What to do:
Set out the records again, keeping every word as it is.

———

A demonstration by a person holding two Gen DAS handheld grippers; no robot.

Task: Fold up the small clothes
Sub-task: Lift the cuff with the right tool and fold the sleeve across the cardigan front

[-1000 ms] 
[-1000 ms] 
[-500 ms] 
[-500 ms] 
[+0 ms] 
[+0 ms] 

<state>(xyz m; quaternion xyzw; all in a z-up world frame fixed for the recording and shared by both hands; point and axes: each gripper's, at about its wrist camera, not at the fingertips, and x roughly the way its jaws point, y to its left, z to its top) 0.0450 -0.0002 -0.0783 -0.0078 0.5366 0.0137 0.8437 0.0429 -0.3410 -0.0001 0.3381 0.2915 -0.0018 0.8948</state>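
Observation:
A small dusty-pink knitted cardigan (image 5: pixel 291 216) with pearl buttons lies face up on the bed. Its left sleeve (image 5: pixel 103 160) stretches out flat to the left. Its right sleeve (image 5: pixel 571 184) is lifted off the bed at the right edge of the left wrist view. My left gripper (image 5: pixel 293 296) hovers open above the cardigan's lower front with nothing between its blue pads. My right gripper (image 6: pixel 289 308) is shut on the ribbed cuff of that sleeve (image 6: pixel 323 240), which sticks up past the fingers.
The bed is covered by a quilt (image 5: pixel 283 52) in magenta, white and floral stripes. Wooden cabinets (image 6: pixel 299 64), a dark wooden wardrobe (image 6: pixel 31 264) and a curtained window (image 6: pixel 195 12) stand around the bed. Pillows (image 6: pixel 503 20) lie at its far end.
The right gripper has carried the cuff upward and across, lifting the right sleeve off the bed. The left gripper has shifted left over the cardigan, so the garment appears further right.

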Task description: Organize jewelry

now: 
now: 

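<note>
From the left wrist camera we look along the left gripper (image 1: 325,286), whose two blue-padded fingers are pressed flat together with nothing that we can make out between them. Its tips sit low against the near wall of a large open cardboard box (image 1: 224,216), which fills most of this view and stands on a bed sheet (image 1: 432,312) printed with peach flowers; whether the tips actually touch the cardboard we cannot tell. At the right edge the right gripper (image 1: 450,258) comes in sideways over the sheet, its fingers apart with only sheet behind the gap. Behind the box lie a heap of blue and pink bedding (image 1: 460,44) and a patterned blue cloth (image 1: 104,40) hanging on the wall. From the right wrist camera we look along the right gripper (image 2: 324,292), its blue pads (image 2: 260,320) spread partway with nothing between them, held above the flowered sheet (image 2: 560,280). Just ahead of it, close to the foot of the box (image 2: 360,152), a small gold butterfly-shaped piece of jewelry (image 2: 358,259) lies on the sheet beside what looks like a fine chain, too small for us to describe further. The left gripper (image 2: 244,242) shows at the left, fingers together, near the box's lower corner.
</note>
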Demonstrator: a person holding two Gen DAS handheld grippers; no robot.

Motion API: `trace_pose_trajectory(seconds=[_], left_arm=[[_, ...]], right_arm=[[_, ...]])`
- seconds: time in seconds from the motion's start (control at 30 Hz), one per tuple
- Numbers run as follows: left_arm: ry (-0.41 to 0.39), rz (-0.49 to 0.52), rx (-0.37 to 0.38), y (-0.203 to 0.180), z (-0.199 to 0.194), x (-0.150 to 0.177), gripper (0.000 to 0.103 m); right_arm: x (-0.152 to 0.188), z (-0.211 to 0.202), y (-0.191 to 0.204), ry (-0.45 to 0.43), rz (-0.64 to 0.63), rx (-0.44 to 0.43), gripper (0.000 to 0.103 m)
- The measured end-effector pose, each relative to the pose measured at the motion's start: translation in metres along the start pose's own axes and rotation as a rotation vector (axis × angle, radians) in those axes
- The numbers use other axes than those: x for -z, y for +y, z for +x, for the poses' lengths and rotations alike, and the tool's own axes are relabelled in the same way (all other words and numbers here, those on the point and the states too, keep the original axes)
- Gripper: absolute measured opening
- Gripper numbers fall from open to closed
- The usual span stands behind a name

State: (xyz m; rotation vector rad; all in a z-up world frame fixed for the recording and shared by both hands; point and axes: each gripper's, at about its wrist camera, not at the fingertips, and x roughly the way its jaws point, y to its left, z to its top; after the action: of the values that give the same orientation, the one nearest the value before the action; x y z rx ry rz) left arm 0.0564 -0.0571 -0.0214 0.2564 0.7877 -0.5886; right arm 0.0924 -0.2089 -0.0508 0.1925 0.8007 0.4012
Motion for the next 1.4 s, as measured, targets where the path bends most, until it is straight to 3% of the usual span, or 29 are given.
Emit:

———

Exercise answer:
A demonstration by a person holding two Gen DAS handheld grippers; no robot.

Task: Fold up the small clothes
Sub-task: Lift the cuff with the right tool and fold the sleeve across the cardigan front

[-1000 ms] 
[-1000 ms] 
[-500 ms] 
[-500 ms] 
[+0 ms] 
[+0 ms] 

<state>(xyz m; quaternion xyzw; all in a z-up world frame fixed for the recording and shared by both hands; point and axes: each gripper's, at about its wrist camera, not at the fingertips, and x roughly the way its jaws point, y to its left, z to its top) 0.0450 -0.0002 -0.0783 -0.0078 0.5366 0.0137 0.8437 0.0429 -0.3410 -0.0001 0.3381 0.2915 -0.0018 0.8948</state>
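Observation:
A small dusty-pink knitted cardigan (image 5: pixel 291 216) with pearl buttons lies face up on the bed. Its left sleeve (image 5: pixel 103 160) stretches out flat to the left. Its right sleeve (image 5: pixel 571 184) is lifted off the bed at the right edge of the left wrist view. My left gripper (image 5: pixel 293 296) hovers open above the cardigan's lower front with nothing between its blue pads. My right gripper (image 6: pixel 289 308) is shut on the ribbed cuff of that sleeve (image 6: pixel 323 240), which sticks up past the fingers.
The bed is covered by a quilt (image 5: pixel 283 52) in magenta, white and floral stripes. Wooden cabinets (image 6: pixel 299 64), a dark wooden wardrobe (image 6: pixel 31 264) and a curtained window (image 6: pixel 195 12) stand around the bed. Pillows (image 6: pixel 503 20) lie at its far end.
The right gripper has carried the cuff upward and across, lifting the right sleeve off the bed. The left gripper has shifted left over the cardigan, so the garment appears further right.
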
Task description: Organize jewelry

now: 
now: 

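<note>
From the left wrist camera we look along the left gripper (image 1: 325,286), whose two blue-padded fingers are pressed flat together with nothing that we can make out between them. Its tips sit low against the near wall of a large open cardboard box (image 1: 224,216), which fills most of this view and stands on a bed sheet (image 1: 432,312) printed with peach flowers; whether the tips actually touch the cardboard we cannot tell. At the right edge the right gripper (image 1: 450,258) comes in sideways over the sheet, its fingers apart with only sheet behind the gap. Behind the box lie a heap of blue and pink bedding (image 1: 460,44) and a patterned blue cloth (image 1: 104,40) hanging on the wall. From the right wrist camera we look along the right gripper (image 2: 324,292), its blue pads (image 2: 260,320) spread partway with nothing between them, held above the flowered sheet (image 2: 560,280). Just ahead of it, close to the foot of the box (image 2: 360,152), a small gold butterfly-shaped piece of jewelry (image 2: 358,259) lies on the sheet beside what looks like a fine chain, too small for us to describe further. The left gripper (image 2: 244,242) shows at the left, fingers together, near the box's lower corner.
</note>
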Demonstrator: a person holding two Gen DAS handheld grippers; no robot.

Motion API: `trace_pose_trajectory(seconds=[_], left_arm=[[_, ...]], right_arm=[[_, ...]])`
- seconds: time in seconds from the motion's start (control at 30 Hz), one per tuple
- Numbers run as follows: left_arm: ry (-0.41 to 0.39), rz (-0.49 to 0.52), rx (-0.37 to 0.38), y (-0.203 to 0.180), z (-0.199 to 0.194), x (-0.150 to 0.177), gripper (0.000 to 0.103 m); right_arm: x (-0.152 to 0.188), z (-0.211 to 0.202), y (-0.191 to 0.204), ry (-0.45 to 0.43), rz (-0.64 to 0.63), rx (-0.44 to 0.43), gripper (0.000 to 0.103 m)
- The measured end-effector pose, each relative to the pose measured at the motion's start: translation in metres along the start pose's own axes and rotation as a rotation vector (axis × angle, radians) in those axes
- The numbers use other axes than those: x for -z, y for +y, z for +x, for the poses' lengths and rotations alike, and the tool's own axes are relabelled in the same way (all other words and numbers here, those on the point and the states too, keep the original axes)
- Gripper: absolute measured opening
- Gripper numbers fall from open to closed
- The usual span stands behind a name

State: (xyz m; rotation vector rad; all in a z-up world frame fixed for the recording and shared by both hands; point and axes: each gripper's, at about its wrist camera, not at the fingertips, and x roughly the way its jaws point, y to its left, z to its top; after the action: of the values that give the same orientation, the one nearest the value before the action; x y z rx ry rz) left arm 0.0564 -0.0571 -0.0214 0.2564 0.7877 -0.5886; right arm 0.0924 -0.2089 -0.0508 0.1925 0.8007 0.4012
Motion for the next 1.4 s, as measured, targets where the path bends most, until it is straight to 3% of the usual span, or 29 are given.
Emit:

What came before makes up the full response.